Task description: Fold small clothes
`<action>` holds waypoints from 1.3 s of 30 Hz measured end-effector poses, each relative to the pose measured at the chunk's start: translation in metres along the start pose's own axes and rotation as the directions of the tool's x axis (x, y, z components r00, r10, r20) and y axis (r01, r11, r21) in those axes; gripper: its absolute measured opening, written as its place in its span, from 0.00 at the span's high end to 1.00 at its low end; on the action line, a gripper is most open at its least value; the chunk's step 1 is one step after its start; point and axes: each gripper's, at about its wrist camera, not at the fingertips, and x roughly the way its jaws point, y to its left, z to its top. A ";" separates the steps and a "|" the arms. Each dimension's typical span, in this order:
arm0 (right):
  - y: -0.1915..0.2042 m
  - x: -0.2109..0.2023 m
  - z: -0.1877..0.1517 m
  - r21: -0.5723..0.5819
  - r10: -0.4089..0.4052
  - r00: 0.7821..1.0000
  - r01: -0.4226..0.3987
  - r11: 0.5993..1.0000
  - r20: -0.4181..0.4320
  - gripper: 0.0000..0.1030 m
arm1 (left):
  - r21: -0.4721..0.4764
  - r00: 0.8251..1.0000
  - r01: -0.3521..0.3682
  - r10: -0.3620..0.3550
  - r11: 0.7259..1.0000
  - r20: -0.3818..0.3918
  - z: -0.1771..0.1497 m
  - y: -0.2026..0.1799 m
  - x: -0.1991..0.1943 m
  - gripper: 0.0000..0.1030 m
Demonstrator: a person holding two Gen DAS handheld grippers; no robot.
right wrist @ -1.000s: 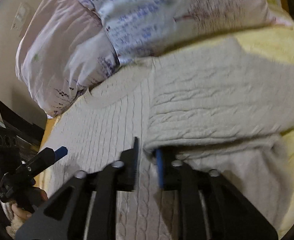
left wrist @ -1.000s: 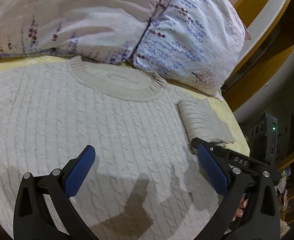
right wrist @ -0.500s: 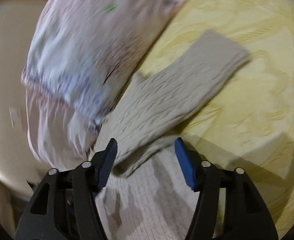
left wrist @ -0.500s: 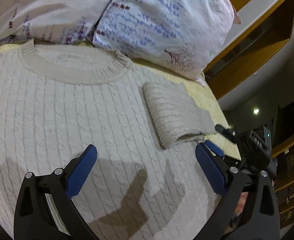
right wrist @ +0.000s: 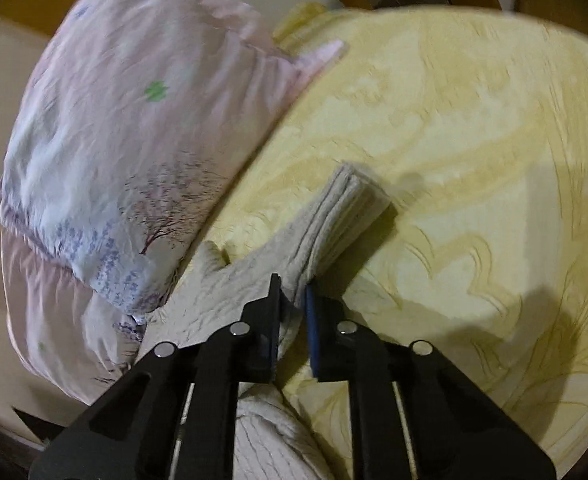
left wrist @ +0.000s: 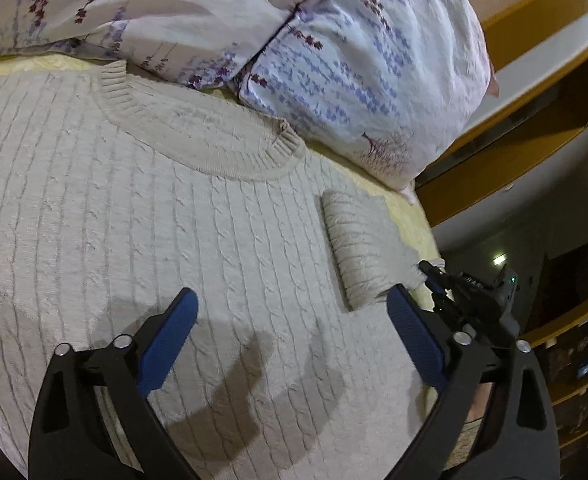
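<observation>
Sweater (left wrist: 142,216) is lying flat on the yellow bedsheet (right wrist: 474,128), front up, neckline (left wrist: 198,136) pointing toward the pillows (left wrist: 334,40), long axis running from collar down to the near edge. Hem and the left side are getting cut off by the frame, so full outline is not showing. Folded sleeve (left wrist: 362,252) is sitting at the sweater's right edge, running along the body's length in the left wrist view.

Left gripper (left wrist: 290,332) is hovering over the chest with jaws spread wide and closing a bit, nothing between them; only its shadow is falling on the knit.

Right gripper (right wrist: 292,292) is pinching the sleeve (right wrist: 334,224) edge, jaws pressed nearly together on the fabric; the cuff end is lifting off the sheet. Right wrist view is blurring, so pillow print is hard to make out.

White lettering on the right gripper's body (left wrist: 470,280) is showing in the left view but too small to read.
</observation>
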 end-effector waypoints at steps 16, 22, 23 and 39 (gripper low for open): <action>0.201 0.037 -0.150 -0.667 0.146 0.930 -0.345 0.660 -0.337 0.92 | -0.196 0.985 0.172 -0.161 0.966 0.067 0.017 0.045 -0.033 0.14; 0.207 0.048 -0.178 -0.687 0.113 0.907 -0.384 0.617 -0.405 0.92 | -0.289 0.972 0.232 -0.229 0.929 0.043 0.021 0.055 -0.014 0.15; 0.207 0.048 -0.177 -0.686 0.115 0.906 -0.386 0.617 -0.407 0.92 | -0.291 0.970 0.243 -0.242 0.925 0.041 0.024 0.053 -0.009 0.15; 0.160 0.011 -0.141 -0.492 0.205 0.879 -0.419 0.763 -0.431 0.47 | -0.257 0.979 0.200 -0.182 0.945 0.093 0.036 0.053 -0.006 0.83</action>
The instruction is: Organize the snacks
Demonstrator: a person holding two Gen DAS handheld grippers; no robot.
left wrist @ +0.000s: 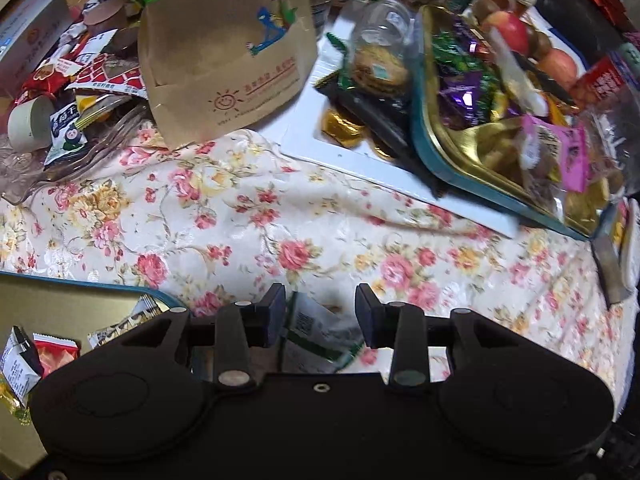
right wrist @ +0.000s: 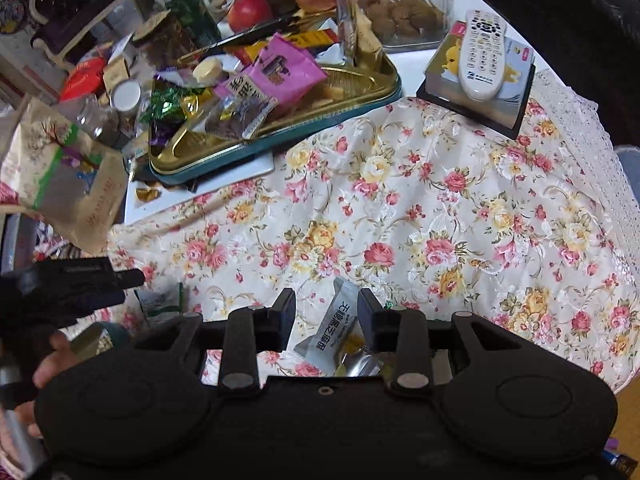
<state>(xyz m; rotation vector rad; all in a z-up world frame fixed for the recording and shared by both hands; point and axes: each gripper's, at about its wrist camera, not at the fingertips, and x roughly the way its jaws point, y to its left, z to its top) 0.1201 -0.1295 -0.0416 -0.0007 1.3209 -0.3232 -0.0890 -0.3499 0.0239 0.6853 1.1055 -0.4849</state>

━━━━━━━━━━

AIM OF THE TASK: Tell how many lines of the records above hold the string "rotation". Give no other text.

SOLUTION TO THE PROBLEM: 2